Cuaca panas sekali. Keringat sebesar butiran jagung pipil menetes membasahi tepian kaos polo lumut segar yang dikenakan Om Har. Di warung langganannya Om Har menghabiskan tahu pong terakhir yang sengaja dia rendam dengan saus petis.
Ia susulkan dua cabe rawit dan mengunyahnya sampai matanya berkejap-kejap karena kepedesan. Keringatnya semakin memenuhi kedua keningnya yang mulai berkerut. Ia raih segelas air putih hangat dan langsung meneguknya habis.
“Cik, buatkan aku segelas teh tawar panas ya…”, seru Om Har pada Cik Ing pemilik warung tahu pong yang terkenal di kota itu.
“Iya Koh, Wahyu juga mau tambah minum?”, jawab Cik Ing sembari bertanya pada Wahyu asisten dan sopir pribadi Om Har yang juga terlihat kepedesan.
“Udah cukup Cik Ing… kamsia,” Wahyu menjawab sambil mencomot tusuk gigi lalu pamit Om Har menuju mobil.
Om Har dikenal sebagai sosok sederhana dan hobi nongkrong di warung kaki lima. Menu jadul tahu pong adalah salah satu menu favoritnya selain sate dan sop kambing di warung pinggir jalan. Sudah 36 tahun Om Har menjadi pelanggan setia Warung Cik Ing, sejak masih jadi buruh pabrik sabun colek.
Tak banyak orang tahu Om Har yang gemar makan di warteg dengan tampilan sederhana adalah orang tajir ketiga di negeri ini. Deretan asset dan kekayaannya ditaksir bernilai ratusan trilyun.

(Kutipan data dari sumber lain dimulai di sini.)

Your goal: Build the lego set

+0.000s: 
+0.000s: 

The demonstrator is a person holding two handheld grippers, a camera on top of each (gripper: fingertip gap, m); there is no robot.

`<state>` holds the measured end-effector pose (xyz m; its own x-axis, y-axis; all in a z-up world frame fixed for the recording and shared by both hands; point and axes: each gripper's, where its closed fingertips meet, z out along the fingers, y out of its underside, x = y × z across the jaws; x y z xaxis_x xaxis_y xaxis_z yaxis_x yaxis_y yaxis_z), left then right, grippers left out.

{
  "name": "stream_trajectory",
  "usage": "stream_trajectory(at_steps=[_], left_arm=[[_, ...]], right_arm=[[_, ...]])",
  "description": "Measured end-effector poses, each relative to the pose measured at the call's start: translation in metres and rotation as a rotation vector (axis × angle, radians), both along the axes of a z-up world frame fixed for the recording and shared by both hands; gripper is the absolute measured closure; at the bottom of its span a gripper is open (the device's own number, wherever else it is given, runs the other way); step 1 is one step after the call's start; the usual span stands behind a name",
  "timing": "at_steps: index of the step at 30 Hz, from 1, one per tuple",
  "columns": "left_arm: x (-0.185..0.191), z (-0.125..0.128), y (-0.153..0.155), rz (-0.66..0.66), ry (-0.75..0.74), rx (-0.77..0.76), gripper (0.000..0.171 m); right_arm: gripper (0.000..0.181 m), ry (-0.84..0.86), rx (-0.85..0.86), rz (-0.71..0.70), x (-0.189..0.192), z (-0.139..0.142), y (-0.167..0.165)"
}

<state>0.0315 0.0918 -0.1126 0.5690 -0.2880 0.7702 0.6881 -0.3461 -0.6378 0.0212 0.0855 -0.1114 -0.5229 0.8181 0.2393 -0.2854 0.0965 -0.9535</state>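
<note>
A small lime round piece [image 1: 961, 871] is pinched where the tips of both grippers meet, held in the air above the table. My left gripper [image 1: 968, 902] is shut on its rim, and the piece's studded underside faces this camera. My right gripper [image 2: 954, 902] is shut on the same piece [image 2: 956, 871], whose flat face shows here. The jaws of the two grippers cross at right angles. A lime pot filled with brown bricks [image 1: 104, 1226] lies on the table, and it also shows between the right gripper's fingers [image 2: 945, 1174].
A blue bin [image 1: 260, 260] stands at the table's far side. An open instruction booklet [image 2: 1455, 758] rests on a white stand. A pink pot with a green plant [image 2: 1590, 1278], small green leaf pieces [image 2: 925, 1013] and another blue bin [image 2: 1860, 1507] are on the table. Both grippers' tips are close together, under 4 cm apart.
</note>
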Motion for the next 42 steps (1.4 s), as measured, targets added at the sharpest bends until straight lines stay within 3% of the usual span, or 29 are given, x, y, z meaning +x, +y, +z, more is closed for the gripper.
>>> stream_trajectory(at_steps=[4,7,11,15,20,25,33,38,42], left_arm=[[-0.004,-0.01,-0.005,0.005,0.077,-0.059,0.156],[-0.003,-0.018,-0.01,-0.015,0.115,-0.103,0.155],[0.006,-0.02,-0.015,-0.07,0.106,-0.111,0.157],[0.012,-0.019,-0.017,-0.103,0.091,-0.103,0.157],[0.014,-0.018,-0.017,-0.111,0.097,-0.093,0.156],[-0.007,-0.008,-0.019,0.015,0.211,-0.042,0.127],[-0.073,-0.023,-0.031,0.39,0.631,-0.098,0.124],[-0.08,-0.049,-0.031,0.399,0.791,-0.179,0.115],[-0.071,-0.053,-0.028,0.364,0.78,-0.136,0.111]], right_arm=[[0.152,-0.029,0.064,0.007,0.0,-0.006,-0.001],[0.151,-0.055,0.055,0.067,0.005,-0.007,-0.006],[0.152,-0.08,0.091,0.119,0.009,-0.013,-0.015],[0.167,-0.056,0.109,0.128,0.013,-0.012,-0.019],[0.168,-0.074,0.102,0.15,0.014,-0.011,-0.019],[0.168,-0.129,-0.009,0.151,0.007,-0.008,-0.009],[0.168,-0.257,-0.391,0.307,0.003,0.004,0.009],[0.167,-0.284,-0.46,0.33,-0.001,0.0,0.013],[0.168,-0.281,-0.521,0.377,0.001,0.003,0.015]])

Sangat fantastis dan bertolak belakang dengan penampilannya yang biasa-biasa, ramah dan dermawan.
Seperti padi, semakin berisi semakin merunduk, Har terbiasa hidup sederhana di tengah kesuksesan yang diraihnya. Jauh dari kata sombong apalagi pamer-pamer kekayaan di publik.
“Cik, aku gak isa lama-lama, gak isa santai kayak dulu lagi,” tiba-tiba Om Har mengeluarkan sejumlah uang dari saku celana pendeknya berwarna khaki untuk membayar sarapannya.